In the above example, the charging stations were mounted to an existing electrical pole and two bright yellow bollards were installed on either side to make sure nobody smashes into said charging stations while they’re parking and/or trying to watch TikTok videos on their phone.
But what happens when nearly everyone has an EV? There are only so many electrical poles, so we will need to move on to standalone stations at some point, and that is obviously already being done. But if we’re going to have charging points practically everywhere, how should they work and what should they look like?
I am sure that lots of very smart people are already thinking about this. But as someone who is not directly involved in this space, it feels like we need to think about these in a similar way to street lights. Because they are going to be just as ubiquitous, if not more so. That means there is a strong cause for making them both functional and beautiful.
In fact, this feels like a real city branding opportunity.
Will be interesting to see how this shakes out.
1- There’s no obligation to provide charging at every space; perhaps charging becomes a premium service. Can imagine a scenario where some street spaces (such as those at light standards) have it, others (most?) don’t, and that’s ok? If one really needs a charge, then off-street spaces (either public or private) are available that would have that amenity. Can have a mix of service levels for curb/on-street and off-street parking: some parking is valet, some has a charge point, some doesn’t, some is indoor/covered, some isn’t, so on so forth? Driver can choose based on their needs/preferences/willingness to walk/pay, etc.
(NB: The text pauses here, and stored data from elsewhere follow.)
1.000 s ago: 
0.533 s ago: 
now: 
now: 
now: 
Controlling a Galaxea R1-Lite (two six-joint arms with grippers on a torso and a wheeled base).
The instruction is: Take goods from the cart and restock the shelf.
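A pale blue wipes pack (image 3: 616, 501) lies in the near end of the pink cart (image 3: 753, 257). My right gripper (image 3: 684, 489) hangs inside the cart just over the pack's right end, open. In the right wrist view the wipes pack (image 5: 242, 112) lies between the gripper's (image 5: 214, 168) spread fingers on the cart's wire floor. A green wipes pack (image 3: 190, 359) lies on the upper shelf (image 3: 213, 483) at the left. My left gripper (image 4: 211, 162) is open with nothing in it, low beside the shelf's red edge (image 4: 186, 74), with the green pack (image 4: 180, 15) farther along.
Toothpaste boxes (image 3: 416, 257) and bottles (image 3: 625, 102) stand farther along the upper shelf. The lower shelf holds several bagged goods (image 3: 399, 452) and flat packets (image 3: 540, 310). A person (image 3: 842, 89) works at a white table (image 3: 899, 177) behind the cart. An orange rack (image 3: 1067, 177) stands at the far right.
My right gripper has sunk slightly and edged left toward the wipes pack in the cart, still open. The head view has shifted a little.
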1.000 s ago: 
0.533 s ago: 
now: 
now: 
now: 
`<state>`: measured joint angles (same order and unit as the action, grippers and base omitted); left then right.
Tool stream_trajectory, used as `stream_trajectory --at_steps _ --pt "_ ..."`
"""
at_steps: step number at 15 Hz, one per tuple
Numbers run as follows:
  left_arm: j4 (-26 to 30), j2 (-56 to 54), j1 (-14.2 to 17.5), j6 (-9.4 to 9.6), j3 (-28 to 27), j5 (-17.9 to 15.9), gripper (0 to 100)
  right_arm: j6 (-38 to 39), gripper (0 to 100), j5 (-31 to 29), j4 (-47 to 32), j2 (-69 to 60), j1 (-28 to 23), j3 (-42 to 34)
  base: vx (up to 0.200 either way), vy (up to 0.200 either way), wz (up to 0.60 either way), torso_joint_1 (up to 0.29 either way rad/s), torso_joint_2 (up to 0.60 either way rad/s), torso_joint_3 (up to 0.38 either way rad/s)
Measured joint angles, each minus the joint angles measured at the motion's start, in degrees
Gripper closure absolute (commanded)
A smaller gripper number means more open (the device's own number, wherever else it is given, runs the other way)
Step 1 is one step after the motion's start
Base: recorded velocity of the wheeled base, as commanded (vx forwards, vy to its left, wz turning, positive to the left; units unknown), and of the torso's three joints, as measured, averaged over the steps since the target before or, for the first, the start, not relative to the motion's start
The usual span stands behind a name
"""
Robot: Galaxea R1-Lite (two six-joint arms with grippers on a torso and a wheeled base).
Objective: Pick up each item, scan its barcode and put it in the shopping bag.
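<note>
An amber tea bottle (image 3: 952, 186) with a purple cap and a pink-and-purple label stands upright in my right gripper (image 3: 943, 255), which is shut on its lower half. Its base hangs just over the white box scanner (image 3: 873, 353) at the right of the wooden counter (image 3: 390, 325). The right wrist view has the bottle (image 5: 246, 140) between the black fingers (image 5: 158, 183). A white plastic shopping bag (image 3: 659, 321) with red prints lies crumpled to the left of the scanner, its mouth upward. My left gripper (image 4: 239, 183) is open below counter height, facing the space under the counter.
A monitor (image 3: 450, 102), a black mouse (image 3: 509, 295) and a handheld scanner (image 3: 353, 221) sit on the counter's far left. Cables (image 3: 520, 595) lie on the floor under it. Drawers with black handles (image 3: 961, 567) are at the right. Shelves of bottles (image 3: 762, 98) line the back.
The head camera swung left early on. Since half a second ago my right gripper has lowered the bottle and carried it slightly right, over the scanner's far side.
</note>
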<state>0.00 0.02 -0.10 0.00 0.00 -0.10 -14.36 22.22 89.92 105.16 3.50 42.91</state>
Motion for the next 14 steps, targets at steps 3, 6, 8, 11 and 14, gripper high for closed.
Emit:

2- There’s no obligation to provide parking/vehicle storage period? Think of Japan, where there’s street space for moving vehicles and deliveries, but government simply doesn’t build the streets beyond that mobility need to provide on-street storage lanes at the curb. Perhaps the EV charging conversation/expectation provides an opportunity to rethink the vehicle storage function of how we design street space and reallocate some of that space (especially where charging can’t be easily accommodated) to other uses such as wider sidewalks, patios, trees, stormwater swales, etc? If a bunch of on-street curb stalls become ‘obsolete’ due to charging being infeasible, perhaps those stalls could be repurposed to these other things that are in many cases better for the city.